Through characteristic ion regulation, redox, and signaling mechanisms, mineral extracts play a fundamental role in preserving the BME, modulating immune responses, and regulating coagulation. These insights provide both chemical and biological evidence supporting mineral-based hematopoietic and immunomodulatory research.
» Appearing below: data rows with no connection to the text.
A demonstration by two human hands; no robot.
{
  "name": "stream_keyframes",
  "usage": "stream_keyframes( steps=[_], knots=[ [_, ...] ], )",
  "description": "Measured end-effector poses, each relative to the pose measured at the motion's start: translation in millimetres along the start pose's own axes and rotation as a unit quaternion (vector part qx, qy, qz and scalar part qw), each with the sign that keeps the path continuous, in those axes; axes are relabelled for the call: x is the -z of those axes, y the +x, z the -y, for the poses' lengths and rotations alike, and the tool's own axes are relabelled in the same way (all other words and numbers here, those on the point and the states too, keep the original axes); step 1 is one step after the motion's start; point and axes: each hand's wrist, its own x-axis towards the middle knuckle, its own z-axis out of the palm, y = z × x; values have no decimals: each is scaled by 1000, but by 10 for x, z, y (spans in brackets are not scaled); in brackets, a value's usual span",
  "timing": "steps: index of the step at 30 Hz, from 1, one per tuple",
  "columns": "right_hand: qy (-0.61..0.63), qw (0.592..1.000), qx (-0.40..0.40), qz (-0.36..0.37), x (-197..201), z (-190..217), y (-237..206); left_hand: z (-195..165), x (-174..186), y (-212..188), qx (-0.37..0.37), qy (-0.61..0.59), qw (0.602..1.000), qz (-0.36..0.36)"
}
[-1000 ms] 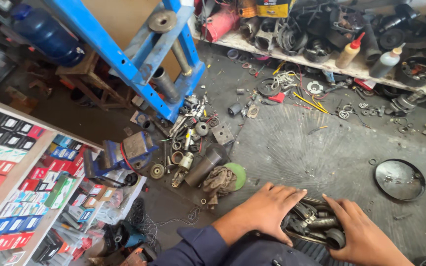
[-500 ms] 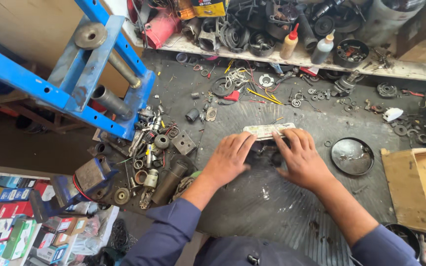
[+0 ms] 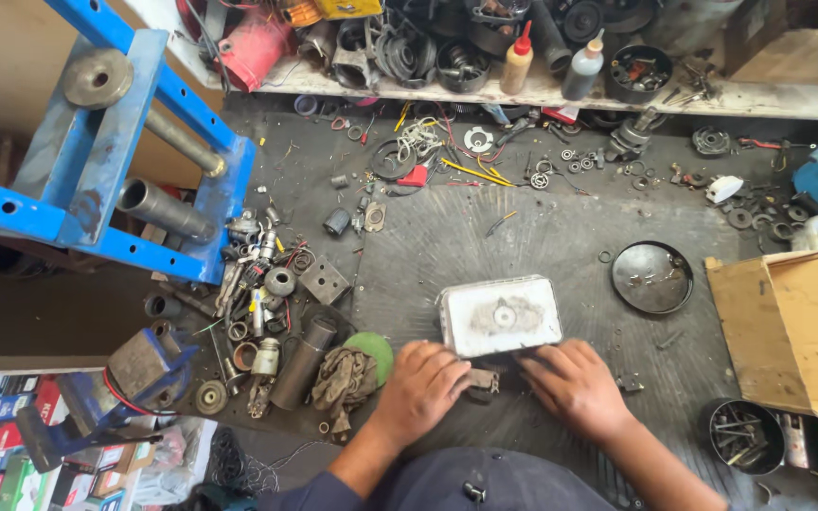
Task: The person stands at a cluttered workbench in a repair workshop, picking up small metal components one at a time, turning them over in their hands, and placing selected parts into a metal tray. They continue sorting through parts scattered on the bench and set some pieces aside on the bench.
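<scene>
Metal block (image 3: 501, 315) between hands, open mat (image 3: 523, 237) beyond

Head view, looking down on the wearer. Left hand (image 3: 420, 390) and right hand (image 3: 575, 386): both bare, without gloves, rings, a watch or any wrist strap; the fingers (image 3: 413, 356) carry dark, greasy smudges. Forearms: uncovered from wrist to near the elbow. Sleeves: dark navy-blue cloth, the left sleeve (image 3: 314, 492) ending in a pushed-up edge at the lower frame margin; the right sleeve lies mostly beyond the frame. Torso: a dark navy-blue garment (image 3: 485, 483) of the same cloth, filling the bottom centre. On its front sits a small black clip-like fitting (image 3: 472, 492), too small to identify more closely.
</scene>
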Motion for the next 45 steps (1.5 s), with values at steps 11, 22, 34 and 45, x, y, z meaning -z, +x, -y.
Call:
stream_keyframes(
  steps=[11, 22, 34, 45],
  knots=[
    [40, 990, -138, -10, 173, -290, 411, 192, 183, 645, 88, 1, 995, 52],
    [184, 947, -203, -167, 331, -522, 327, 582, 269, 689, 99, -112, 980, -134],
    [40, 896, -342, 281, 354, 184, -463, 404, 355, -91, 153, -21, 954, -255],
    [32, 903, -325, 280, 214, 202, -478, 233, 337, -355, 175, 17, 953, -248]
  ],
)
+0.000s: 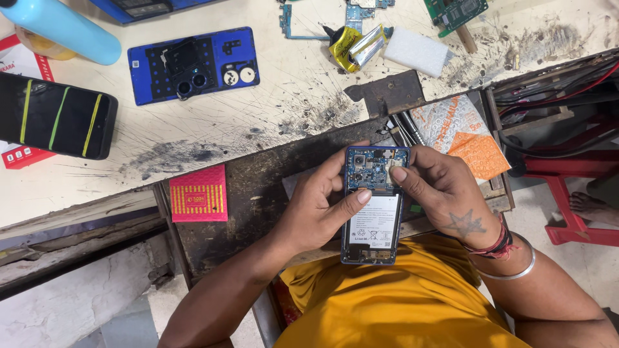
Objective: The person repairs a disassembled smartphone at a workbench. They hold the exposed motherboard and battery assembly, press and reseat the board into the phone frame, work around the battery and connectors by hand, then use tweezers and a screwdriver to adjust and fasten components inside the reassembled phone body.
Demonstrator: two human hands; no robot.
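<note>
Both hands hold the opened phone (374, 205) just above the lap, its long side pointing away from the body, left hand (316, 209) gripping its left edge, right hand (445, 190) on the right with a fingertip on the top part

Person, head view, seen from above.

Torso: yellow-orange top (393, 303), plain weave, soft folds across the front, no print visible; sleeves end above the elbows, forearms bare.

Left hand (319, 209): no ring, band or marking visible; nails short, pale.

Right hand (445, 193): dark star-shaped tattoo (465, 224) on the back of the hand, five points, outline slightly blurred. Nails short.

Right wrist: bundle of red and dark threads (496, 246) wound several times around, loose ends not discernible. Just behind it, a plain silver-coloured metal bangle (519, 270), thin, round, smooth, sitting loosely on the forearm.
</note>
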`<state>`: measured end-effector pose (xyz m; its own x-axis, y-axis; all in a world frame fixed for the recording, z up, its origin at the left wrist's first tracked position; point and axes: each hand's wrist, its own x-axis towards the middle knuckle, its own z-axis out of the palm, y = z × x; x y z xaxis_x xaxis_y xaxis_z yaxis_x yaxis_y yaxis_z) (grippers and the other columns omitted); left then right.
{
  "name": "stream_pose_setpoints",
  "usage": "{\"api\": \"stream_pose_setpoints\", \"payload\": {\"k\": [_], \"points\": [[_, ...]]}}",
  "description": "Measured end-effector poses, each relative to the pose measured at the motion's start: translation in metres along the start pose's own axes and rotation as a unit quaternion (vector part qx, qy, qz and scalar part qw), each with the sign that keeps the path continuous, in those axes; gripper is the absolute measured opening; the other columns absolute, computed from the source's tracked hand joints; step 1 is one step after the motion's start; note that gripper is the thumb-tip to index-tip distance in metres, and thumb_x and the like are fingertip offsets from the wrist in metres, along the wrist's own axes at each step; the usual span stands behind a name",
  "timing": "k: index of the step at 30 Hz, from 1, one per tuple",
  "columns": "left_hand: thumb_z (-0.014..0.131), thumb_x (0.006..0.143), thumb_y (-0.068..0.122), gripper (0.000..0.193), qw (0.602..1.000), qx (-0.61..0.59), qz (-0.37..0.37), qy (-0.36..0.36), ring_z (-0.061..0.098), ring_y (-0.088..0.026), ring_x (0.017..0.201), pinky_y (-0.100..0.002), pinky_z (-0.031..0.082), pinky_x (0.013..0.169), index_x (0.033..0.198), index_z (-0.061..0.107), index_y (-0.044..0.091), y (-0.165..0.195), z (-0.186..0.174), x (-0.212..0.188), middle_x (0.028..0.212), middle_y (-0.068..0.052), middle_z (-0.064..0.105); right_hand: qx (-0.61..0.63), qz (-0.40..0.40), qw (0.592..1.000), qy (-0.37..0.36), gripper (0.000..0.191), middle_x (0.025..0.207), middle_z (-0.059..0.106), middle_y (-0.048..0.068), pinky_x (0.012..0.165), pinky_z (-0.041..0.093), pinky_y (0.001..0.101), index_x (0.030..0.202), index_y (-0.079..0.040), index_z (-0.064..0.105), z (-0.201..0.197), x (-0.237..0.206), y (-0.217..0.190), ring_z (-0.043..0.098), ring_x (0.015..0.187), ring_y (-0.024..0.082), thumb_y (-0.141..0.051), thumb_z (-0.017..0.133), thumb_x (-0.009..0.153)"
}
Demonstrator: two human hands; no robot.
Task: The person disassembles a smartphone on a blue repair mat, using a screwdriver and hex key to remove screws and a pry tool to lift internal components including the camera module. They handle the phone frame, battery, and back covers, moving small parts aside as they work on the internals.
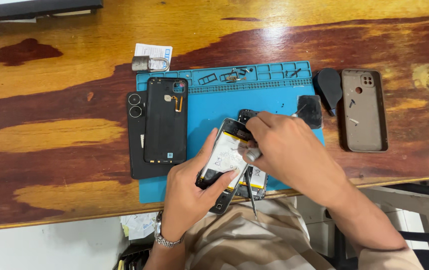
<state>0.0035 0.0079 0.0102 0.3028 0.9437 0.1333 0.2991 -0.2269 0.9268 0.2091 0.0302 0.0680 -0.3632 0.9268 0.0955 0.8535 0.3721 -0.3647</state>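
An opened phone (224, 162), back removed, is held tilted over the near edge of the blue work mat (209, 107). The left hand (192, 192) is wrapped round it, fingers clamped on its sides. A thin metal tool (251, 186) is pinched in the closed fingers of the right hand (287, 150). Two black back covers (166, 120) are laid on the mat's left. A padlock (149, 63) lies on the table (49, 135).
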Motion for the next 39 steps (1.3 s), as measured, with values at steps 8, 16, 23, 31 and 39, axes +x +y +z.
{"api": "stream_pose_setpoints", "payload": {"k": [8,16,23,31,39], "points": [[0.081,0.086,0.016,0.070,1.000,-0.021,0.014,0.016,0.078,-0.012,0.079,-0.027,0.058,0.067,0.147,0.053,-0.002,0.001,0.002,0.000,0.090,-0.015,0.079,-0.025,0.042,0.997,0.057,0.030,0.087,0.068,0.016,0.065,0.052,0.0473,0.092,-0.002,0.066,0.010,-0.017,-0.009,0.068,0.081,0.037,-0.003,0.075,0.064],[0.081,0.086,0.017,0.070,1.000,-0.003,0.024,0.009,0.078,-0.013,0.077,-0.028,0.058,0.066,0.146,0.053,-0.002,-0.002,0.001,0.000,0.090,-0.015,0.079,-0.045,-0.001,0.998,0.052,0.028,0.078,0.066,0.016,0.063,0.052,0.0468,0.081,-0.002,0.063,0.015,-0.009,0.000,0.067,0.074,0.037,-0.018,0.084,0.070],[0.081,0.085,0.018,0.070,1.000,0.002,0.024,0.006,0.079,-0.014,0.076,-0.029,0.058,0.067,0.146,0.053,-0.002,-0.005,0.002,0.000,0.090,-0.016,0.079,-0.060,0.005,0.997,0.055,0.027,0.080,0.066,0.015,0.065,0.052,0.0460,0.082,-0.003,0.062,0.020,-0.014,0.001,0.067,0.077,0.036,-0.015,0.083,0.071],[0.081,0.086,0.018,0.069,0.999,0.007,0.035,0.016,0.080,-0.016,0.080,-0.029,0.058,0.068,0.146,0.054,-0.003,-0.004,0.001,0.002,0.091,-0.017,0.078,0.042,-0.024,0.996,0.079,0.046,0.107,0.069,0.017,0.069,0.056,0.0443,0.112,0.002,0.068,0.010,-0.022,0.017,0.069,0.087,0.039,0.000,0.077,0.067],[0.081,0.084,0.019,0.069,1.000,0.008,0.008,-0.006,0.077,-0.015,0.068,-0.029,0.056,0.061,0.145,0.054,-0.003,-0.005,0.000,0.001,0.085,-0.016,0.078,0.069,-0.024,0.994,0.084,0.035,0.104,0.071,0.013,0.067,0.056,0.0415,0.114,-0.001,0.070,0.018,-0.024,0.027,0.070,0.082,0.033,-0.009,0.084,0.083]]}}
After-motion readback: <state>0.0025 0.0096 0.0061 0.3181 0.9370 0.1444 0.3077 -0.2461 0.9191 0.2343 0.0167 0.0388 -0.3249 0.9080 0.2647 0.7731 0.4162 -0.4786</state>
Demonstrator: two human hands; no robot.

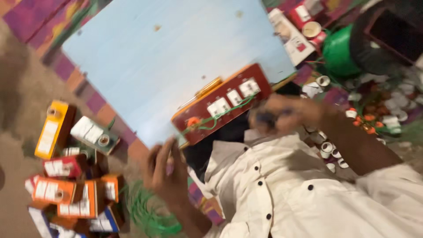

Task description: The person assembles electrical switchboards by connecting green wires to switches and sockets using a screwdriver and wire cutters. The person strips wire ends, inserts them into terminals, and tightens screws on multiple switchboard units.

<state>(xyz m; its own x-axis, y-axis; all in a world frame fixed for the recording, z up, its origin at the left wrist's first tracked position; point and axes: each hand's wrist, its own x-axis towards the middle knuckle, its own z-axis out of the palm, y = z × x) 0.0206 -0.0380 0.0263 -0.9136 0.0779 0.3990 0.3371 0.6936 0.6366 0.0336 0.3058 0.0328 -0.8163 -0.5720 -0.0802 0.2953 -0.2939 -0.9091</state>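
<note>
We see the left hand (pixel 167 169) open-fingered below the red switch board (pixel 222 103) — the right hand (pixel 282 115), blurred, seems clenched on a dark tool (pixel 266 118) beside its green wires (pixel 211 121).

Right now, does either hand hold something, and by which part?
The right hand grips a small dark object, too blurred to identify. The left hand touches the dark red wooden switch board near its lower corner.

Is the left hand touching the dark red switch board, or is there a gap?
Cannot tell. In the head view the left hand is blurred just below the corner of the dark red switch board, so neither contact nor gap shows plainly.
</note>
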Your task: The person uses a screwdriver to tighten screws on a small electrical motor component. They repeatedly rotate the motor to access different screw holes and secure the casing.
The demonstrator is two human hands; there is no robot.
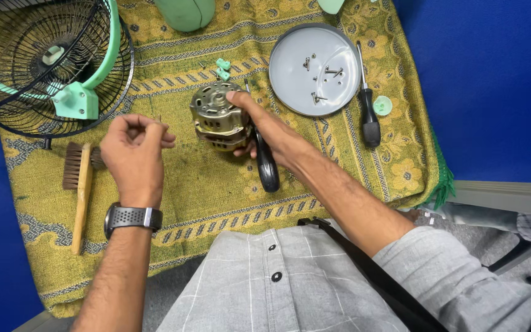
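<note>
A: What are the hands doing?

B: The right hand is wrapped around the brass-coloured fan motor at the middle of the cloth, forefinger over its top, thumb underneath. The left hand is pinched shut on something thin, perhaps a small screw or pin; too small to tell.

A: How to do it well?

B: I'd say keep the motor steady on the patterned yellow cloth and keep that small piece pinched over the cloth, so a drop stays findable.

A: Anything in the way?

B: A black-handled screwdriver lies under the right wrist, just beside the motor. Further right, a grey round plate holds loose screws, with a second screwdriver alongside. Far left is the green fan guard; near left, a wooden brush. Two small green clips sit just beyond the motor.
</note>
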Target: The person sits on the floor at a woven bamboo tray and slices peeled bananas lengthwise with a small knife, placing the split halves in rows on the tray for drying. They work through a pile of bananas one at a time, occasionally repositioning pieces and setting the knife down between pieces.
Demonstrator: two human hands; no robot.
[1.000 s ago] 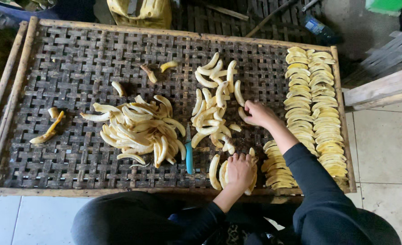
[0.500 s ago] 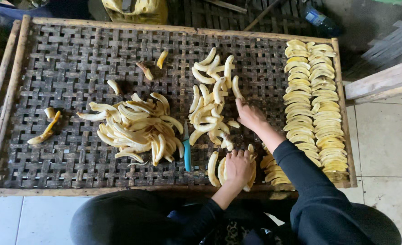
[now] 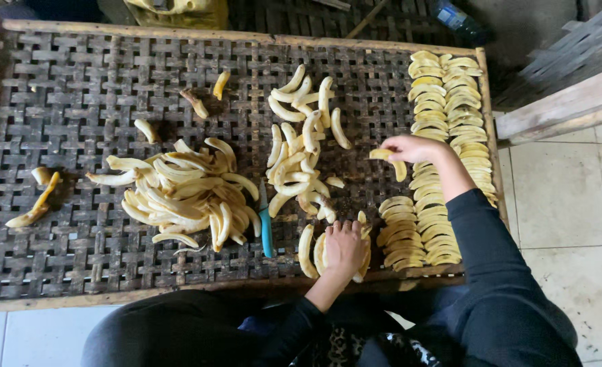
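Yellow banana slice [image 3: 390,160] curves limp in right hand [image 3: 416,148].

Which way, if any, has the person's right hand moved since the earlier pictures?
Yes. The right hand, holding a banana slice, moved right from the middle pile towards the neat rows.

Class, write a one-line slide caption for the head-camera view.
Right hand lifts a banana slice beside neat rows; left hand rests on slices on the woven tray.

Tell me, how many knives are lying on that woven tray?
1. A blue-handled knife lies on the woven tray, between the big left pile of banana slices and the middle pile. Others could be hidden under the slices.
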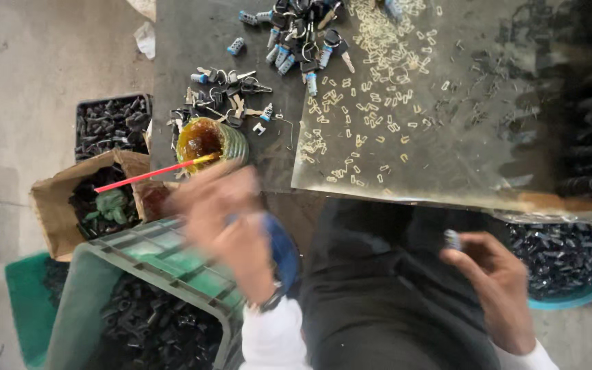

Microorganisms and marine metabolites
3.3
Natural products derived from microbial and marine sources primarily include polysaccharides and their related derivatives. These compounds often originate from fungi and bacteria, while marine sources also provide bioactive peptides, polysaccharides, and other metabolites (Pan et al., 2019). β-Glucan is a representative example of a glucose polymer derived from bacteria and fungi. It features a β-(1,3)-D-glucopyranose backbone, which allows for recognition by Dectin-1 and CR3 on macrophages and dendritic cells (Adams et al., 2008; Taylor et al., 2007). This interaction enhances antigen presentation and T cell activation, thereby contributing to immune regulation within the hematopoietic microenvironment. Furthermore, studies have indicated that β-glucan can modulate macrophage inflammatory responses via NF-κB or MAPK signaling pathways, reducing inflammation within the BME (Bergandi et al., 2021). However, Huang et al. reported that, in macrophages, β-glucan-mediated Dectin-1 activation is not associated with changes in the NF-κB pathway. Instead, it activates the downstream Syk-JNK-AP-1 signaling pathway within lipid rafts, promoting pro-inflammatory cytokine production and immune responses. These findings suggest that the role of β-(D)-glucan in the BME depends on the specific context. Receptor cooperation likely influences its effects, and the organization of lipid rafts also plays a role. Additionally, local inflammatory conditions can further affect outcomes. Together, these factors help maintain a balance between inflammation and hematopoietic homeostasis through either parallel or cooperative signaling pathways.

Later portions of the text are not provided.